As I have noted before, the clinical trials process needs to be modified somehow to help reduce development costs for new drugs among other reasons. One of these reasons is the dark side of clinical trials, as I like to think of them.
Clinical trials sometimes are the last resort for cancer patients. They hope what they are doing will help future patients. I think they often assume that because they are in a trial they are getting the new drug and it will have some miraculous effect on them. But that is not the case.
Clinical trials are run as blind studies. Patients are randomized into different groups - two or three and sometimes more. One group gets the current standard in treatment that they are comparing the new drug to. The other groups get the new drugs or a combination of the new drug and another drug.
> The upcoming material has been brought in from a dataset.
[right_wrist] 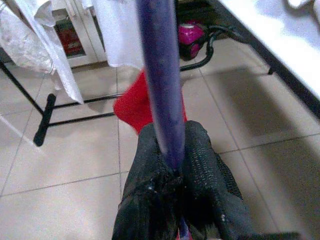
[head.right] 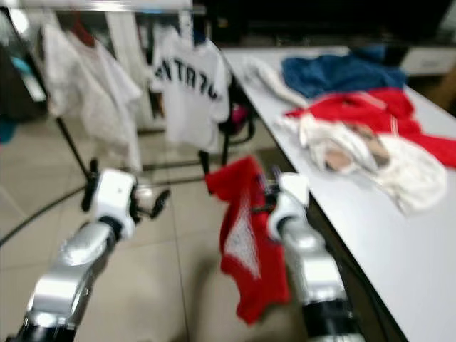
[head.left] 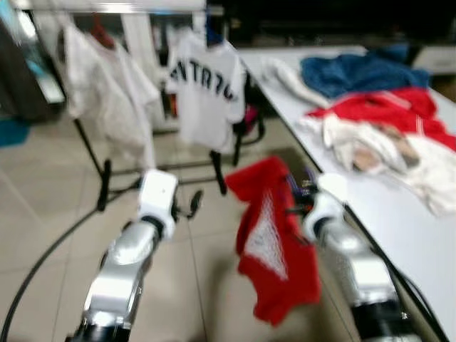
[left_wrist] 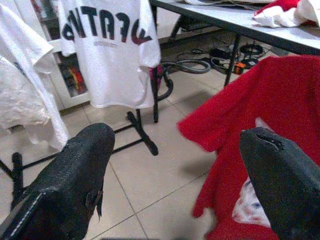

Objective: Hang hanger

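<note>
A red shirt (head.left: 274, 242) hangs from a purple hanger (right_wrist: 159, 75) above the tiled floor, beside the table's near edge. My right gripper (right_wrist: 170, 165) is shut on the hanger's bar, and it sits at the shirt's right side (head.left: 298, 208). My left gripper (head.left: 187, 206) is open and holds nothing, a short way left of the red shirt; its two black fingers (left_wrist: 75, 170) stand wide apart. Ahead is the clothes rack (head.left: 107, 7), with a white lettered shirt (head.left: 205, 89) and a plain white shirt (head.left: 107, 85) hanging on it.
A white table (head.left: 399, 214) runs along the right, piled with blue (head.left: 356, 71), red (head.left: 385, 107) and white (head.left: 385, 146) clothes. The rack's black feet (head.left: 105, 182) and a black cable (head.left: 43, 256) lie on the tiled floor. A pink-and-black vacuum (right_wrist: 192, 35) sits under the table.
</note>
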Robot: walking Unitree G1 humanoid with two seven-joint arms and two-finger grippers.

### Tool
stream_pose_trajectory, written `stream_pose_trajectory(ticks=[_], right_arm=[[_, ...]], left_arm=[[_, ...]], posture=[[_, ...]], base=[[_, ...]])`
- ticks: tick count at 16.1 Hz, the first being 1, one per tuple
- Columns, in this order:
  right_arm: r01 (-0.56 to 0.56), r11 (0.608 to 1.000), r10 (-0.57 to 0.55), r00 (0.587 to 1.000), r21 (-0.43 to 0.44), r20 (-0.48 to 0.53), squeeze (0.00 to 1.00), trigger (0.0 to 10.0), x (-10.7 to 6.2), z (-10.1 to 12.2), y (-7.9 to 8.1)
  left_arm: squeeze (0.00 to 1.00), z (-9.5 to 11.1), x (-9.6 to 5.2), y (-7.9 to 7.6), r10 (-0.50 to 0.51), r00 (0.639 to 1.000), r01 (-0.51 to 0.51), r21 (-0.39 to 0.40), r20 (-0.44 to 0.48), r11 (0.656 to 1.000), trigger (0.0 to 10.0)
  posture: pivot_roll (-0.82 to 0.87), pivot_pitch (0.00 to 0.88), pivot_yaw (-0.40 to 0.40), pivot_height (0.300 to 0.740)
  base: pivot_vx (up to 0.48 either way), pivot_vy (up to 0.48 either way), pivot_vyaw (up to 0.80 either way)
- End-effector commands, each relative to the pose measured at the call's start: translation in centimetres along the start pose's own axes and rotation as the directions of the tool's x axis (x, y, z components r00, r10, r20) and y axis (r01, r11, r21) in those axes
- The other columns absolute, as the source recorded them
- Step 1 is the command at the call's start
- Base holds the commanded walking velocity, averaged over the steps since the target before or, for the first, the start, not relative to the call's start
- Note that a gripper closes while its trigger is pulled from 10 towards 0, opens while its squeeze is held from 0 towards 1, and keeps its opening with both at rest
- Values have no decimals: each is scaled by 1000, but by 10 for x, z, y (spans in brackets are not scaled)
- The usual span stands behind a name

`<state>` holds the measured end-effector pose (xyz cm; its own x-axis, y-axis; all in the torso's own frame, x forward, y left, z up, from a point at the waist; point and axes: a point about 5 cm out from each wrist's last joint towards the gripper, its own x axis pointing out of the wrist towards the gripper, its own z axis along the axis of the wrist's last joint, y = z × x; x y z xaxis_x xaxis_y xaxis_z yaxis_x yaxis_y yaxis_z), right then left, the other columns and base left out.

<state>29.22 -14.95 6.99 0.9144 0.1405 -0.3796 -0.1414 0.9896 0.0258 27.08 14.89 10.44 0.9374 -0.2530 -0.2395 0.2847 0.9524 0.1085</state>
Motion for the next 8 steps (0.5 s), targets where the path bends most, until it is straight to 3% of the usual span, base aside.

This means just because you are in the trial doesn't mean you get anything different than you would have otherwise.
Here is the very sad story of two young cousins who both developed melanoma. One got into the trial and received the new drug. The other did not and the unfortunate ending did happen to him. This is the dark side - the people who do not get the new drug that might have saved them.
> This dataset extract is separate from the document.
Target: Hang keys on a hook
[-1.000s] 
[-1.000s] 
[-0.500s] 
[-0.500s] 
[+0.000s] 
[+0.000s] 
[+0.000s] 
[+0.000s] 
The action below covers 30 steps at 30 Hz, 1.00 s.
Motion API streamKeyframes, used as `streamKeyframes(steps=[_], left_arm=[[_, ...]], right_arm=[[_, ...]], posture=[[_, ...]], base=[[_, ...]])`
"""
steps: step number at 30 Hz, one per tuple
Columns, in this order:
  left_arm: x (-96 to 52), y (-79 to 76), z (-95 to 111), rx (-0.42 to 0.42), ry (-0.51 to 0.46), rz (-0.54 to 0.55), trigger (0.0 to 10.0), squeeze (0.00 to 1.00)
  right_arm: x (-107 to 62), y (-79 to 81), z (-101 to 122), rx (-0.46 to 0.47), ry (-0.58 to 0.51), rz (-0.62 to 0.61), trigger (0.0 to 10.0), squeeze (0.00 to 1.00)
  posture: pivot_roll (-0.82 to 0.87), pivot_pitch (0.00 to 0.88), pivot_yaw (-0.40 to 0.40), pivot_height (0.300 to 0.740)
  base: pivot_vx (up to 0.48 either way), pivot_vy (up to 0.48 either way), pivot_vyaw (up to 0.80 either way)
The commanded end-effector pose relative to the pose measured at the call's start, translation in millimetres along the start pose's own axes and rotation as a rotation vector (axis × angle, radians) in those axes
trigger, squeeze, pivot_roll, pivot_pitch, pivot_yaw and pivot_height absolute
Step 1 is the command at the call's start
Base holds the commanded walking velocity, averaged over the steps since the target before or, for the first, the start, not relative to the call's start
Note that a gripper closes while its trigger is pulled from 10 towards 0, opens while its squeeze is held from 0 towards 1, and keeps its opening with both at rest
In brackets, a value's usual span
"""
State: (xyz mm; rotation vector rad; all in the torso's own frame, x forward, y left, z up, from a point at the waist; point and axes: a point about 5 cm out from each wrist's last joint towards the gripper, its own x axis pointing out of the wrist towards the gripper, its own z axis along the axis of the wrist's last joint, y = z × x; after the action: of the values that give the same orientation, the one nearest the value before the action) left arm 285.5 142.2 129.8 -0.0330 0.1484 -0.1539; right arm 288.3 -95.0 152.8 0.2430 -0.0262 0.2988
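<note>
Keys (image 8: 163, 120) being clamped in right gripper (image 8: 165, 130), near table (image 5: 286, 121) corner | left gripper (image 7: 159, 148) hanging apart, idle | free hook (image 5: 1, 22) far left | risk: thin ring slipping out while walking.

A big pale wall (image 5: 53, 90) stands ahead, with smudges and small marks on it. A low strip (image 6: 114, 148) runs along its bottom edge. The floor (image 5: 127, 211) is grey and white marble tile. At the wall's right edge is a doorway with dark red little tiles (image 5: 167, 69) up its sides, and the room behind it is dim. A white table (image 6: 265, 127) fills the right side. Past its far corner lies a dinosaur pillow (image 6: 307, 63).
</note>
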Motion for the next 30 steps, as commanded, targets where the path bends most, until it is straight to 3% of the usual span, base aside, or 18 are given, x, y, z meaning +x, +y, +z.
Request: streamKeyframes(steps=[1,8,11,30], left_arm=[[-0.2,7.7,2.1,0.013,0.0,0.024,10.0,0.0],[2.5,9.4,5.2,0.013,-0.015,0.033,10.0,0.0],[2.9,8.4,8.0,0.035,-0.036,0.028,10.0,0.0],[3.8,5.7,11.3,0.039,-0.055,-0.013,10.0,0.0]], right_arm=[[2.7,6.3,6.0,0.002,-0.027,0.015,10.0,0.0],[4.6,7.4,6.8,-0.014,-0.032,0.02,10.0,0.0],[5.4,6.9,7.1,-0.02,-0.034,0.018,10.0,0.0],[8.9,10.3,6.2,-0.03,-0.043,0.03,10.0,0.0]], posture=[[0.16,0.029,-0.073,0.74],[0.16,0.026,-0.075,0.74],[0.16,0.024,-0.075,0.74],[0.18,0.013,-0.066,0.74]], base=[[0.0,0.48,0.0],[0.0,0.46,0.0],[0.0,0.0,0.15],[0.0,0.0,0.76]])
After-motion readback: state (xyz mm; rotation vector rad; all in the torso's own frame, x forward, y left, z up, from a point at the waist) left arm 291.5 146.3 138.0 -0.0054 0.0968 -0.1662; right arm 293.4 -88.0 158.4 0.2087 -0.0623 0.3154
The article does provide an example of why the FDA is cautious with their approvals. The breast cancer community twenty years ago was screaming for the approval of bone marrow transplant for breast cancer treatment. But they were then found to be less effective than chemotherapy and even could cause death.
This is another example of why the current clinical trial process needs overhaul. But also shows the balance that must be made in comparing the efficacy of new treatments vs. existing ones and the caution with which they must proceed.